InaMo
This project contains a reusable, reproducible, understandable, and extensible reimplementation of the one-dimensional model of the rabbit atrioventricular node by Inada et al. [1]. InaMo is written in Modelica and follows our guidelines for writing models in MoDROGH-languages [2].
Features
- Composed of small modules with minimal interfaces that are reused throughout the code to avoid code duplication
- Declarative code that focuses on conveying biological meaning instead of technical implementation details
- Reference simulation data published in separate repository inamo-ref
- Variables and parameters with speaking names, SI units, and documentation strings
- Explanations and literature references for all model components
- A reference and/or rationale for every parameter value
- Extensive unit tests based on reference plots from literature
- Graphical representation of components and whole model
- HTML documentation that is generated from the model code using MoST.jl (WIP)
- A changelog that captures all significant changes to this project
- Continuous integration pipelines that guarantees that
- the full environment required for simulation can be obtained from
.travis.yml
- models can be simulated without errors
- simulations produce identical results to reference
- simulations work on a machine that is physically separated from development environment
- units are consistent across all models
- documentation remains up to date (WIP)
- the full environment required for simulation can be obtained from
Quick start for replication
To simulate the models in this repository on your own machine, you can use the following steps:
- Download and install the following software for your operating system
- OpenModelica
- Julia (for unit tests)
- The Python distribution Anaconda (for plots)
- alternatively install the packages listed in
requirements.txt
for your existing Python version
- alternatively install the packages listed in
- Clone this repository with Git or download a ZIP file of the current master branch and extract it with an archive manager of your choice.
- Run the following commands in a command prompt from the main folder of this project
julia -e 'using Pkg; Pkg.add("ModelicaScriptingTools")'
(installs MoST.jl)julia scripts/unittests.jl
(runs unittests)python scripts/plot_validation.py
(produces plots)
Alternatively, you can also simulate the models without Python and Julia by using the OpenModelica Connection Editor (OMEdit):
- Download and install OpenModelica for your operating system
- Start OMEdit and open the folder
InaMo
with "File" → "Load Library". - Open the model you want to simulate, e.g.
InaMo.Examples.FullCell.AllCells
(select from "Libraries Browser" on the left hand side with a double click). - Simulate the model with "Simulation" → "Simulate".
- In the "Variables Browser" on the right hand side select the variable
an.cell.v
,n.cell.v
, andnh.cell.v
.
Documentation
A detailed documentation of InaMo can be found on GitHub pages. (WIP)
References
[1] S. Inada, J. C. Hancox, H. Zhang, and M. R. Boyett, “One-dimensional mathematical model of the atrioventricular node including atrio-nodal, nodal, and nodal-his cells,” Biophys. J., vol. 97, no. 8, pp. 2117–2127, 2009, doi: 10.1016/j.bpj.2009.06.056.
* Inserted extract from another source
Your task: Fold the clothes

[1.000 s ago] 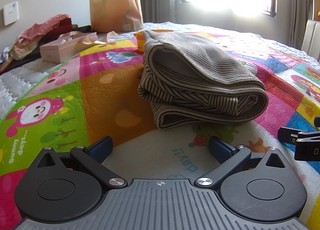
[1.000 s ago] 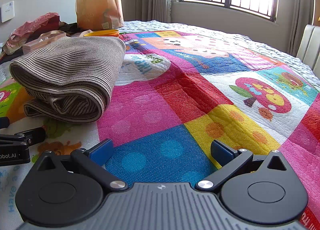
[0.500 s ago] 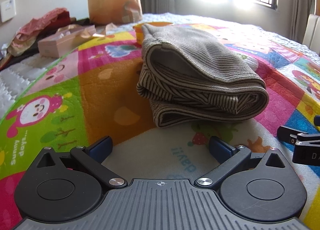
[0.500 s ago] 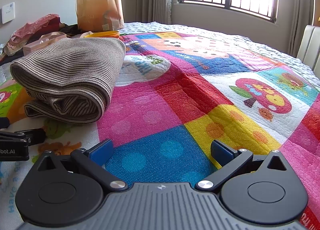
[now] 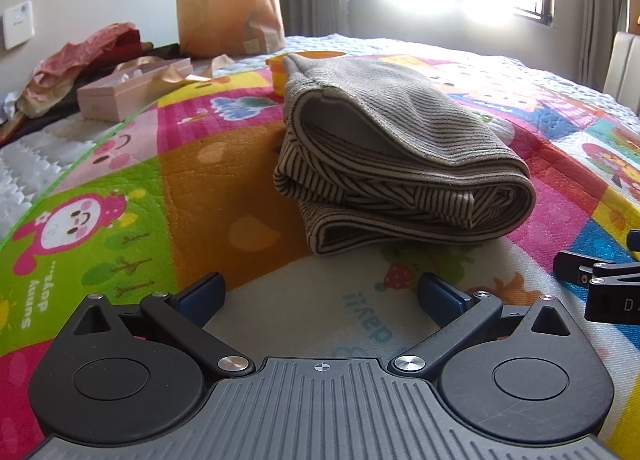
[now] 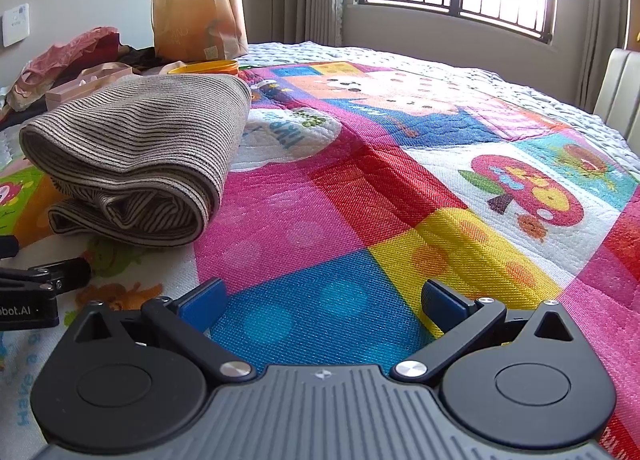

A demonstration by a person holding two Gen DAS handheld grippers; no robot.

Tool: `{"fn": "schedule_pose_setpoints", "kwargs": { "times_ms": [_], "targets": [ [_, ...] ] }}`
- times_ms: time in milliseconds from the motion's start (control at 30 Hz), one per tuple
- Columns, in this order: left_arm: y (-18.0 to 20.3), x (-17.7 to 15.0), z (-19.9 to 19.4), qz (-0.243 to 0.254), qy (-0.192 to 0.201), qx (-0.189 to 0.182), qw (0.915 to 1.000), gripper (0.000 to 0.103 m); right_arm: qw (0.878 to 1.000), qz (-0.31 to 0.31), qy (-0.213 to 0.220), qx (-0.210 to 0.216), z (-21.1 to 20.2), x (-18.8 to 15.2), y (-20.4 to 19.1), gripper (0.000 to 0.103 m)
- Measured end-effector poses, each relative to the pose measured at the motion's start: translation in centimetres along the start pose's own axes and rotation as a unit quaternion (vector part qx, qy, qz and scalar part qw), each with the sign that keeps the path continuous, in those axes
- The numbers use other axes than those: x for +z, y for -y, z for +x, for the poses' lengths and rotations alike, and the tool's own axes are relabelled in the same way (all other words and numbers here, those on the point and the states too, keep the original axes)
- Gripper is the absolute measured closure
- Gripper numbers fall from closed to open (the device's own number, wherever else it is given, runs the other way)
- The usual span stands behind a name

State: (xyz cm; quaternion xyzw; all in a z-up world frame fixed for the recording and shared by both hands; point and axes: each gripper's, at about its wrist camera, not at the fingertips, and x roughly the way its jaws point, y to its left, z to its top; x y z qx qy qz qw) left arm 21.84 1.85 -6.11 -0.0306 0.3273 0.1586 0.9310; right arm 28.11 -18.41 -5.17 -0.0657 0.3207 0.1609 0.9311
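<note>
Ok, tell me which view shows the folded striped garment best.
The left wrist view: the striped garment sits centred ahead, layers and open edges visible. The right wrist view shows it off to the left, mainly its rolled fold.

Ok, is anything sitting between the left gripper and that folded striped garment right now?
Nothing visible. Only bare play mat lies between the left gripper and the folded striped garment; its jaws are open and empty. The right gripper sits off to the side, not in the path.
</note>
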Motion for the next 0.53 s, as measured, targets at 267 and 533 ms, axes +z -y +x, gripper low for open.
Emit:
{"fn": "schedule_pose_setpoints", "kwargs": {
  "times_ms": [267,533],
  "targets": [
    [-0.24,0.16,-0.04,-0.006,-0.007,-0.007,0.9999,0.000,1.000,0.000,-0.001,0.000,-0.10,0.02,-0.03,0.000],
    [-0.79,0.37,-0.02,-0.014,-0.010,-0.020,0.9997,0.000,1.000,-0.002,-0.001,-0.003,-0.11,0.04,-0.19,0.000]
  ]
}}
[2] C. Schölzel, V. Blesius, G. Ernst, and A. Dominik, “The impact of mathematical modeling languages on model quality in systems biology: A software engineering perspective,” bioRxiv, preprint 10.1101/2019.12.16.875260v3, 2020. doi: 10.1101/2019.12.16.875260.
Publication
This project is described in the following article:
C. Schölzel, V. Blesius, G. Ernst, A. Goesmann, and A. Dominik, “Countering reproducibility issues in mathematical models with software engineering techniques: A case study using a one-dimensional mathematical model of the atrioventricular node,” PLoS ONE, vol. 16, no. 7, p. e0254749, 2021, doi: 10.1371/journal.pone.0254749.